Pre-commit change-risk detection for pull requests.
You changed what the code does. Nothing proves it still works.
GauntletCI evaluates your diff before it lands and answers one question:
Did this change introduce behavior that is not properly validated?
It focuses on behavioral risk introduced by change, not code quality or syntax.
Install:
dotnet tool install -g GauntletCI
Create .gauntletci.json:
{
"test_command": "dotnet test",
"blocking_rules": ["GCI012", "GCI004"],
"model_required": false
}Run:
gauntletciCode review checks intent. Tests check correctness.
Neither answers:
Did this change introduce behavior that is not properly validated?
Most production issues are not syntax errors.
They are small changes that looked safe and were not fully validated.
A small diff removes locking.
Code gets simpler. Nothing else changes.
Now concurrent requests can corrupt shared state.

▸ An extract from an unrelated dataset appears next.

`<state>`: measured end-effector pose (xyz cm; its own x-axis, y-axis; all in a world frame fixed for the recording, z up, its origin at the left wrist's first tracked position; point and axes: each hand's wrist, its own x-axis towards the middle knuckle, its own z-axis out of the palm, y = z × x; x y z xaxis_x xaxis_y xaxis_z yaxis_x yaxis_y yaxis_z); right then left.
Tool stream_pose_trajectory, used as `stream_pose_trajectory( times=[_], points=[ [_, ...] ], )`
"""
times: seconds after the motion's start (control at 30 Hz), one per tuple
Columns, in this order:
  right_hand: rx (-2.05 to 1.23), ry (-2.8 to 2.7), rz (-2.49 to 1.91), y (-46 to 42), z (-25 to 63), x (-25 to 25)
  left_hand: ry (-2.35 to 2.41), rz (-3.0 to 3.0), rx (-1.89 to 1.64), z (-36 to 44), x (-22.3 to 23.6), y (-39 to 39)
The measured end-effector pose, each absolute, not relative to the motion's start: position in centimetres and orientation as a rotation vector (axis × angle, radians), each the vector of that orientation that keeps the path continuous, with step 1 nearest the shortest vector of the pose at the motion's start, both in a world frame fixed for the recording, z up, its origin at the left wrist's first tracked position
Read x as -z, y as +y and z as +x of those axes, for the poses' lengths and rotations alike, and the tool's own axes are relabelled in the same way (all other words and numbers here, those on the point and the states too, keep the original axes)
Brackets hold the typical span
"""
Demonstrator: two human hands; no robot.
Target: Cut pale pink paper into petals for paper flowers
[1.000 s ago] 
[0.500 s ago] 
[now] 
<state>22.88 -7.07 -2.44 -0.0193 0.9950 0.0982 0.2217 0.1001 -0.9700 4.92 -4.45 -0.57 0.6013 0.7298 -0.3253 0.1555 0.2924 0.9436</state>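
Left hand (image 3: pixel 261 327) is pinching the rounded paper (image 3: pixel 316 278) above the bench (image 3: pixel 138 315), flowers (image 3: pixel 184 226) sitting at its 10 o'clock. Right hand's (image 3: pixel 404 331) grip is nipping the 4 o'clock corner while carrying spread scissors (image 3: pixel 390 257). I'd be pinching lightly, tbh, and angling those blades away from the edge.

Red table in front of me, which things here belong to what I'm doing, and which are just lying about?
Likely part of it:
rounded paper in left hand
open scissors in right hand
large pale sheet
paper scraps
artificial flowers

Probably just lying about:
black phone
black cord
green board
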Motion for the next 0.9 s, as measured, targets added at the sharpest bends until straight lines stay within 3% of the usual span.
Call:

This is the class of problem GauntletCI surfaces.
Most tools analyze code.
GauntletCI analyzes what changed.
- Tests verify outcomes
- Linters enforce rules
- Static analysis inspects structure
- AI tools suggest improvements
GauntletCI highlights where behavior may have changed without validation.
Most tools answer one question well. GauntletCI answers a different one.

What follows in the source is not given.